== Your instructions ==
Please find every line of the listing below where "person" occurs and copy it.

== Data records ==
______
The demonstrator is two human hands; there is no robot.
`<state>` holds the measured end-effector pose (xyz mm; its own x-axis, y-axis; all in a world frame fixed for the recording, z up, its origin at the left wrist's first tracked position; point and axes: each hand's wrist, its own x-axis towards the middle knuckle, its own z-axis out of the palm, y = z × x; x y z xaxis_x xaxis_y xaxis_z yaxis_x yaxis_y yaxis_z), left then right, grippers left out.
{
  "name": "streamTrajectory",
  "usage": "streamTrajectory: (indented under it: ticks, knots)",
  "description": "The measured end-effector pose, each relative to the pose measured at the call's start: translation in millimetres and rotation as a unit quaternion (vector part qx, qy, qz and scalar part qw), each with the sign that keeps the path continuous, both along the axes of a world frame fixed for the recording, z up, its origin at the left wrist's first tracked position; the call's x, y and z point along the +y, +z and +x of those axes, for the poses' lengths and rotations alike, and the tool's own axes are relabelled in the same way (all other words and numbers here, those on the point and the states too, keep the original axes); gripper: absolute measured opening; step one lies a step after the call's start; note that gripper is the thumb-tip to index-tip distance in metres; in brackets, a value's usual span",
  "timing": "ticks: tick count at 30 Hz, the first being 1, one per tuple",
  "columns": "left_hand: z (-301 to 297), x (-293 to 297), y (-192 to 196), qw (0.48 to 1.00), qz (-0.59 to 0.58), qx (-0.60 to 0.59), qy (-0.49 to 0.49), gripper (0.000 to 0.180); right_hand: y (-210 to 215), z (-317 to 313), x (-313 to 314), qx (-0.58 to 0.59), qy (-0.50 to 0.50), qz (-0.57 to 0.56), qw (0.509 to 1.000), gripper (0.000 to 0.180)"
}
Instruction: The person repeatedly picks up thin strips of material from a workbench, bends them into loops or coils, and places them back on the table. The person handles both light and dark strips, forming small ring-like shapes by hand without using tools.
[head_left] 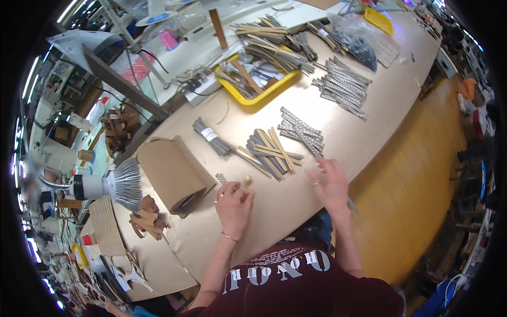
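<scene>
My left hand is over the table near its front edge, fingers curled and pinched together. Out past its fingertips pokes the end of a silver-grey braided strip, which it appears to grip; the rest is hidden. Right beside those fingers is a small round beige thing, too small to name. My right hand, slightly blurred, has its fingers stretched forward and apart. Its fingertips are close to the near end of a small pile of braided strips. Left of that pile lie loose grey and tan strips.
A yellow tray of strips and scraps stands at the back. More braided strips lie far right. A bundled stack of grey strips, a rolled brown sheet and a lamp are left. The table edge curves along the right.
</scene>
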<state>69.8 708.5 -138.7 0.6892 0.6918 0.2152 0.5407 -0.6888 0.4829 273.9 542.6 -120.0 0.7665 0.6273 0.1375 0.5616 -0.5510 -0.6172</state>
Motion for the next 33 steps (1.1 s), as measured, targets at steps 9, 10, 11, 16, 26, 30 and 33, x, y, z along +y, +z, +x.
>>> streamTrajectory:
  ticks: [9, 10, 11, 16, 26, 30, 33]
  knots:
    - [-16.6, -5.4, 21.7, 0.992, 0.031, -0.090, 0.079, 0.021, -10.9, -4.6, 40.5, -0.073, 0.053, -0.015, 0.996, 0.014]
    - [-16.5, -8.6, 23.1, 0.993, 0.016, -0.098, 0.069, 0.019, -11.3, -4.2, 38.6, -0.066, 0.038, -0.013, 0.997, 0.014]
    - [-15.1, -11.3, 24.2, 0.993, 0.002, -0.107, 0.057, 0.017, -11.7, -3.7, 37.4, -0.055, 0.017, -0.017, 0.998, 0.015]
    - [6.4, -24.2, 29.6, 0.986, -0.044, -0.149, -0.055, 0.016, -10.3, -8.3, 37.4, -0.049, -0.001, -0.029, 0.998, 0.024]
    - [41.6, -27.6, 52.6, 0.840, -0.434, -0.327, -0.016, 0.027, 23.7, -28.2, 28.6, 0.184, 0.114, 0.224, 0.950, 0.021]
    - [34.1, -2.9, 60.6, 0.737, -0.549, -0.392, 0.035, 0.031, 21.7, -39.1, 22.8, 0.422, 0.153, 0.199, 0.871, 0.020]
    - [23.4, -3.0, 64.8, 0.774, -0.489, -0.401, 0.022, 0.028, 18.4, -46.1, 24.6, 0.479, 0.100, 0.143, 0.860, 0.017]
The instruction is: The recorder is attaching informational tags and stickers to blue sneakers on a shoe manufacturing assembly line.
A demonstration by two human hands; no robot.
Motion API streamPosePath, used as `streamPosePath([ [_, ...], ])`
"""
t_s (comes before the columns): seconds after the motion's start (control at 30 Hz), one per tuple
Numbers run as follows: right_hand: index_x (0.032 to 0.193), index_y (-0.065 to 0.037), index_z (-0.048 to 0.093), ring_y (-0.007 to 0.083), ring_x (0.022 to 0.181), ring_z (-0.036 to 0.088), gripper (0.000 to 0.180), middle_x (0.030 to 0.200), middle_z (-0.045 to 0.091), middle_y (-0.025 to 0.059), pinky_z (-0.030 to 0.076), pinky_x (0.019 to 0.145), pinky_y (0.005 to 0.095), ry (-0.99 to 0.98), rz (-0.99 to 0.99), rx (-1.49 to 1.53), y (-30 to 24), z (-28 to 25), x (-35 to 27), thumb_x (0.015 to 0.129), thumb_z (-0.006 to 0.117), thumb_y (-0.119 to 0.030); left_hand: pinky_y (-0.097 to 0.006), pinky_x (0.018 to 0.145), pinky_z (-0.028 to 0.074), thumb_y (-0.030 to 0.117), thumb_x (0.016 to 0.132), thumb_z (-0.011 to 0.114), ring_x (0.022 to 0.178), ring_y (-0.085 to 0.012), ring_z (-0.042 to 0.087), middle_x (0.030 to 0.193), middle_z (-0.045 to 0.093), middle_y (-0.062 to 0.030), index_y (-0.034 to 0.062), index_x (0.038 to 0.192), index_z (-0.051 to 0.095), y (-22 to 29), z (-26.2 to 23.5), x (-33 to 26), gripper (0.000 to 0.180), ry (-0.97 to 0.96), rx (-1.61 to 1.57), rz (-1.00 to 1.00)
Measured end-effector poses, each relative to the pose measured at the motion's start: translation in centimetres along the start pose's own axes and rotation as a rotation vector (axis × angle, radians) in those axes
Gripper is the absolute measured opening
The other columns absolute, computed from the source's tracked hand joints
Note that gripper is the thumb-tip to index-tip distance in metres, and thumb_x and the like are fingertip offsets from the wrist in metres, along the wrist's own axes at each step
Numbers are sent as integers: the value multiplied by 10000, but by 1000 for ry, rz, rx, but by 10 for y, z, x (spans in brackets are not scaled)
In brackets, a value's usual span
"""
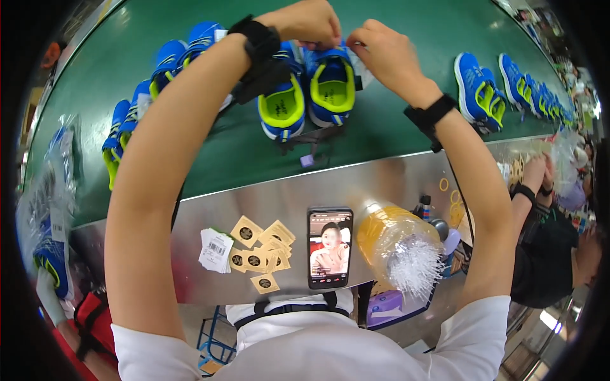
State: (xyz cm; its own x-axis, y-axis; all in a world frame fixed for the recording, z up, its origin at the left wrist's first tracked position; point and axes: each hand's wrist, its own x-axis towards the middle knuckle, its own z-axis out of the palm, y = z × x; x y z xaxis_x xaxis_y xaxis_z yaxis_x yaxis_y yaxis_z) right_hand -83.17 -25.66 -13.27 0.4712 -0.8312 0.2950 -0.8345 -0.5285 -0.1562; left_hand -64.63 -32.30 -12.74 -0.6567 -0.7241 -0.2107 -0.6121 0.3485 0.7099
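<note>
A pair of blue sneakers with lime-green lining stands before me on the green surface, toes pointing away: a left sneaker [280, 105] and a right sneaker [332, 92]. My left hand [310, 24] is closed over the front of the right sneaker, its fingertips curled down by the strap. What they grip is hidden. Just to the right, my right hand [389, 56] pinches thumb and forefinger together close to the same sneaker. Whatever lies in that pinch is too small to make out. Both wrists wear black bands.
More blue sneakers [121, 130] line the left, others [478, 92] the right. On the metal ledge lie white barcode labels [215, 249], brown square cards [246, 231], a phone [330, 247] and a plastic-wrapped yellow roll with white fasteners [416, 267]. Other people work at both sides.
</note>
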Motion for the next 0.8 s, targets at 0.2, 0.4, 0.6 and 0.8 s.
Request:
streamPosePath([
  [0.2, 859, -144, 695, 314, 800, 602, 114, 852, 609, 92, 484, 678, 417, -96, 43, 83, -7, 15, 14, 808, 602, -183, -240, 503, 447, 132, 747, 688, 538, -79, 551, 656, 639, -42, 17, 835, 709, -18, 14, -14, 146, 237, -137, 32],
  [0.4, 969, -98, 625, 282, 816, 580, 142, 846, 584, 109, 459, 697, 360, -184, 84, 227, -11, 13, 19, 834, 589, -119, -349, 616, 492, 84, 721, 615, 663, -267, 620, 728, 655, -161, -1, 797, 680, -13, 22, -22, 131, 361, 28, 130],
  [0.6, 1041, 23, 569, 220, 859, 608, 181, 932, 609, 107, 498, 753, 311, -235, 643, 1215, -2, -13, 33, 906, 522, -88, -414, 674, 522, 13, 728, 557, 774, -358, 638, 822, 634, -243, -90, 906, 615, -1, 12, -35, 213, 413, -67, -1],
  [0.8, 1164, 76, 525, 183, 991, 597, 307, 1083, 599, 164, 498, 826, 269, -218, 666, 1542, -18, -23, 34, 906, 543, -90, -259, 731, 550, 90, 847, 621, 796, -157, 638, 866, 635, -109, -75, 1018, 614, -17, 12, -61, 238, 286, -1298, 4],
])
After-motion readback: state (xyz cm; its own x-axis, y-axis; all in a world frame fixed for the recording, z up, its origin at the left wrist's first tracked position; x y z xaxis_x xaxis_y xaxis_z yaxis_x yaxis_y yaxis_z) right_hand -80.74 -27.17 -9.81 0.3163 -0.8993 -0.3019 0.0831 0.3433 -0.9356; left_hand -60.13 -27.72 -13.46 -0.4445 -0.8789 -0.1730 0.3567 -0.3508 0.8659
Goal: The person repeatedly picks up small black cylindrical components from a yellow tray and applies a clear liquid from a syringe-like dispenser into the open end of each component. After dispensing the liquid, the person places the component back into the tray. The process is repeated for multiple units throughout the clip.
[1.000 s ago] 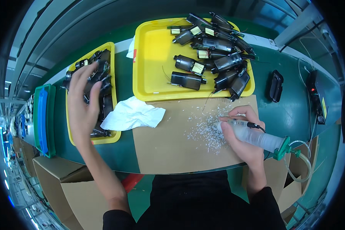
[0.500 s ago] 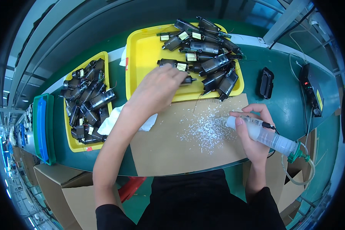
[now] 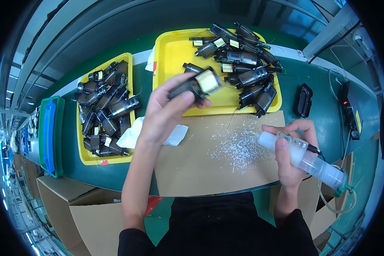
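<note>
Between the thumb and fingers of my left hand (image 3: 168,100) is a dark translucent plastic housing (image 3: 191,87) with a pale yellow block at one end, slightly blurred. It is raised over the front left part of the large yellow tray (image 3: 168,51). Several similar dark housings (image 3: 252,77) lie piled in that tray's right half, and one more is partly hidden behind my left hand. My right hand (image 3: 292,160) wraps around a clear dispensing syringe (image 3: 307,158) filled with white material, its tip pointing left over scattered white bits (image 3: 239,149) on a cardboard sheet (image 3: 187,175).
A smaller yellow tray (image 3: 83,145) of dark housings stands at left, with a white cloth (image 3: 175,135) beside it. Farther left are stacked green and blue trays (image 3: 51,136). On the right lie a black case (image 3: 304,100) and a black controller box (image 3: 349,109); a hose (image 3: 345,207) trails from the syringe.
My left hand has lifted a dark housing out of the large tray and turned it toward me. The syringe stays in my right hand, while the whole view has shifted slightly.
</note>
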`<move>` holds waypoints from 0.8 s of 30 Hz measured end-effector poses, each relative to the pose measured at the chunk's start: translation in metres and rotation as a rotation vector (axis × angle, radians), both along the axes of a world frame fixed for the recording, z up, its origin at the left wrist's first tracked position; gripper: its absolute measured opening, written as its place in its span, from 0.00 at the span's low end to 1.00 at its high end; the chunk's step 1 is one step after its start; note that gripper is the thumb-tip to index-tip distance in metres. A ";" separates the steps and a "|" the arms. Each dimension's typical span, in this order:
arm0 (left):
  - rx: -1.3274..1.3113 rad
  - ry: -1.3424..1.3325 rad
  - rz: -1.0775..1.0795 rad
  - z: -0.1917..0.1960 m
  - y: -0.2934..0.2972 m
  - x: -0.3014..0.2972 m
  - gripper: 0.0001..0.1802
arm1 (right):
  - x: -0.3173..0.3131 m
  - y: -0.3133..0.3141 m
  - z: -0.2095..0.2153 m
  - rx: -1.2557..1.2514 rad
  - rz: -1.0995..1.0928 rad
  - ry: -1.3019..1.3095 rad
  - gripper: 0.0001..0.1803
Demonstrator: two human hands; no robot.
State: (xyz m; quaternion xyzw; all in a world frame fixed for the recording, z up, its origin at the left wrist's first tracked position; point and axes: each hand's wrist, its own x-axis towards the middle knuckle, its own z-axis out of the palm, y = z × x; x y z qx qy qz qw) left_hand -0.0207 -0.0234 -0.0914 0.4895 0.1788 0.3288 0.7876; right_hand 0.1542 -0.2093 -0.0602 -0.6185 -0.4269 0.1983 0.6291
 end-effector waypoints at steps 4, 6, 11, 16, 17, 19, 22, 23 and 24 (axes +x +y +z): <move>0.045 0.074 -0.133 0.000 -0.014 0.007 0.29 | -0.006 0.002 0.010 0.156 -0.013 0.019 0.21; 0.029 0.033 -0.066 0.002 -0.017 0.010 0.29 | -0.016 0.009 0.021 0.122 -0.084 -0.045 0.24; -0.196 -0.218 -0.142 -0.008 -0.011 0.005 0.33 | -0.035 0.023 0.034 0.102 -0.124 -0.018 0.29; -0.209 -0.235 -0.247 -0.012 -0.013 0.000 0.34 | -0.043 0.035 0.033 0.097 -0.031 -0.022 0.28; -0.247 -0.287 -0.265 -0.014 -0.017 0.002 0.35 | -0.043 0.036 0.032 0.094 -0.014 -0.036 0.28; -0.300 -0.359 -0.328 -0.016 -0.020 0.002 0.36 | -0.045 0.039 0.030 0.107 -0.002 -0.073 0.28; -0.408 -0.397 -0.449 -0.017 -0.022 -0.003 0.39 | -0.047 0.043 0.028 0.122 0.011 -0.126 0.27; -0.361 -0.386 -0.482 -0.019 -0.021 -0.005 0.39 | -0.047 0.044 0.028 0.122 0.015 -0.138 0.27; -0.313 -0.374 -0.514 -0.020 -0.020 -0.007 0.39 | -0.048 0.043 0.028 0.114 0.018 -0.141 0.27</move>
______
== Solution for this exercise ==
Instruction: The person repeatedly picks up thin strips of material from a workbench, bends them into loops or coils, and places them back on the table. The person handles both light and dark strips, forming small ring-like shapes by hand without using tools.
Goal: The person repeatedly picks up small black cylindrical components from a yellow tray and applies a clear liquid from a syringe-like dispenser into the open end of each component. After dispensing the liquid, the person places the component back into the tray. The process is repeated for multiple units throughout the clip.

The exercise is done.